**Exercise brief**
If pictures are present, leave them out, and copy the data word for word.

**Source data**
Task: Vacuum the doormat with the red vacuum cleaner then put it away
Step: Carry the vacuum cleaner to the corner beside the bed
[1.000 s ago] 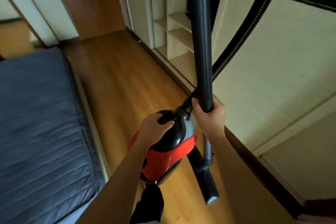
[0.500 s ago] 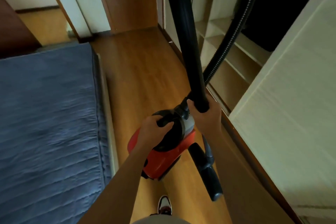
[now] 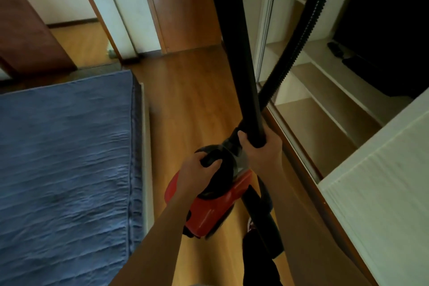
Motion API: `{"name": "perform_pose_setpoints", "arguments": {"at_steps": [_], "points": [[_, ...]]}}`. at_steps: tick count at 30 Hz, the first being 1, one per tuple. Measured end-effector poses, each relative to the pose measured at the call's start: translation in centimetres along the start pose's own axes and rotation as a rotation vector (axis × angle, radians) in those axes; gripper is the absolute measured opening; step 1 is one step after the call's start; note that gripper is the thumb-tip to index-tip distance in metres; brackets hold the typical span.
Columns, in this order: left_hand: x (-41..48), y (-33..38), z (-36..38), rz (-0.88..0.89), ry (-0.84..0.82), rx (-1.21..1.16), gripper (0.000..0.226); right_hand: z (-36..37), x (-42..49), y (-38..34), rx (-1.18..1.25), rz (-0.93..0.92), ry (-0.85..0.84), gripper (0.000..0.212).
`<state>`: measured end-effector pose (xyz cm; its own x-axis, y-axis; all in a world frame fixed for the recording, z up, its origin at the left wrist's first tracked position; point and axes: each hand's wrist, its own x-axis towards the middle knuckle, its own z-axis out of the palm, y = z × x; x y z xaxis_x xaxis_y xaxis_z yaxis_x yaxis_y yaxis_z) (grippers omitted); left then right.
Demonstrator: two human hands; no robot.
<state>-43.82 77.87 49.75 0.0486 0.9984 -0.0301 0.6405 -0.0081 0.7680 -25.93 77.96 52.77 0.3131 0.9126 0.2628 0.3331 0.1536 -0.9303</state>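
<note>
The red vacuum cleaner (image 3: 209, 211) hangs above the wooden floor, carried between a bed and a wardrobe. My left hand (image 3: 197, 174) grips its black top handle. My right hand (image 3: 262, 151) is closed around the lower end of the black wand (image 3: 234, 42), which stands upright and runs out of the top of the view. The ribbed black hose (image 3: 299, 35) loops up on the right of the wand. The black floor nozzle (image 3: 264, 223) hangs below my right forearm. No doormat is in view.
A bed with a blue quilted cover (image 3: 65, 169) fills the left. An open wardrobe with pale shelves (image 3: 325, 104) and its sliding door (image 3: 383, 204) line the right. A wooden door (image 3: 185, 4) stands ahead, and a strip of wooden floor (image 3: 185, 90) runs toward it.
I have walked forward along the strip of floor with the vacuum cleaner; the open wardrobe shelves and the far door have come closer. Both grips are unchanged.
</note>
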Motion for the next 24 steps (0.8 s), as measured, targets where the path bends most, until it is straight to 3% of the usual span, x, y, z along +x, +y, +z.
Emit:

**Your solution**
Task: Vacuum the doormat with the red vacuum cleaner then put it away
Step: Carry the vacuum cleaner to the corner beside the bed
[1.000 s ago] 
[0.500 s ago] 
[now] 
Motion API: `{"name": "perform_pose_setpoints", "arguments": {"at_steps": [_], "points": [[_, ...]]}}`. at_steps: tick count at 30 Hz, the first being 1, one per tuple. Measured end-effector poses, each relative to the pose measured at the call's start: translation in centimetres along the start pose's own axes and rotation as a rotation vector (axis × angle, radians) in those axes; gripper is the absolute measured opening; step 1 is one step after the call's start; note that gripper is the thumb-tip to index-tip distance in metres; brackets hold the typical span.
Columns, in this order: left_hand: x (-41..48), y (-33..38), z (-36..38), rz (-0.88..0.89), ry (-0.84..0.82), rx (-1.21..1.16), gripper (0.000..0.226); right_hand: z (-36..37), x (-42..49), y (-38..34), rx (-1.18..1.25), rz (-0.93..0.92), ry (-0.85..0.84), gripper (0.000..0.212).
`<state>`: measured end-effector pose (xyz cm; its own x-axis, y-axis; all in a world frame fixed for the recording, z up, its origin at the left wrist's first tracked position; point and axes: each hand's wrist, its own x-axis towards the middle knuckle, its own z-axis out of the palm, y = z × x; x y z xaxis_x xaxis_y xaxis_z yaxis_x yaxis_y yaxis_z) (grippers omitted); left then right.
Demonstrator: two human hands; no robot.
<state>-43.82 77.87 49.75 0.0486 0.9984 -0.0301 0.6405 -0.0081 0.7680 -25.93 77.96 52.77 0.3131 0.9126 0.2628 0.3331 0.1536 -0.9303</state>
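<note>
The red vacuum cleaner (image 3: 209, 211) hangs above the wooden floor, carried between a bed and a wardrobe. My left hand (image 3: 197, 174) grips its black top handle. My right hand (image 3: 262, 151) is closed around the lower end of the black wand (image 3: 234, 42), which stands upright and runs out of the top of the view. The ribbed black hose (image 3: 299, 35) loops up on the right of the wand. The black floor nozzle (image 3: 264, 223) hangs below my right forearm. No doormat is in view.
A bed with a blue quilted cover (image 3: 65, 169) fills the left. An open wardrobe with pale shelves (image 3: 325, 104) and its sliding door (image 3: 383, 204) line the right. A wooden door (image 3: 185, 4) stands ahead, and a strip of wooden floor (image 3: 185, 90) runs toward it.
I have walked forward along the strip of floor with the vacuum cleaner; the open wardrobe shelves and the far door have come closer. Both grips are unchanged.
</note>
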Motion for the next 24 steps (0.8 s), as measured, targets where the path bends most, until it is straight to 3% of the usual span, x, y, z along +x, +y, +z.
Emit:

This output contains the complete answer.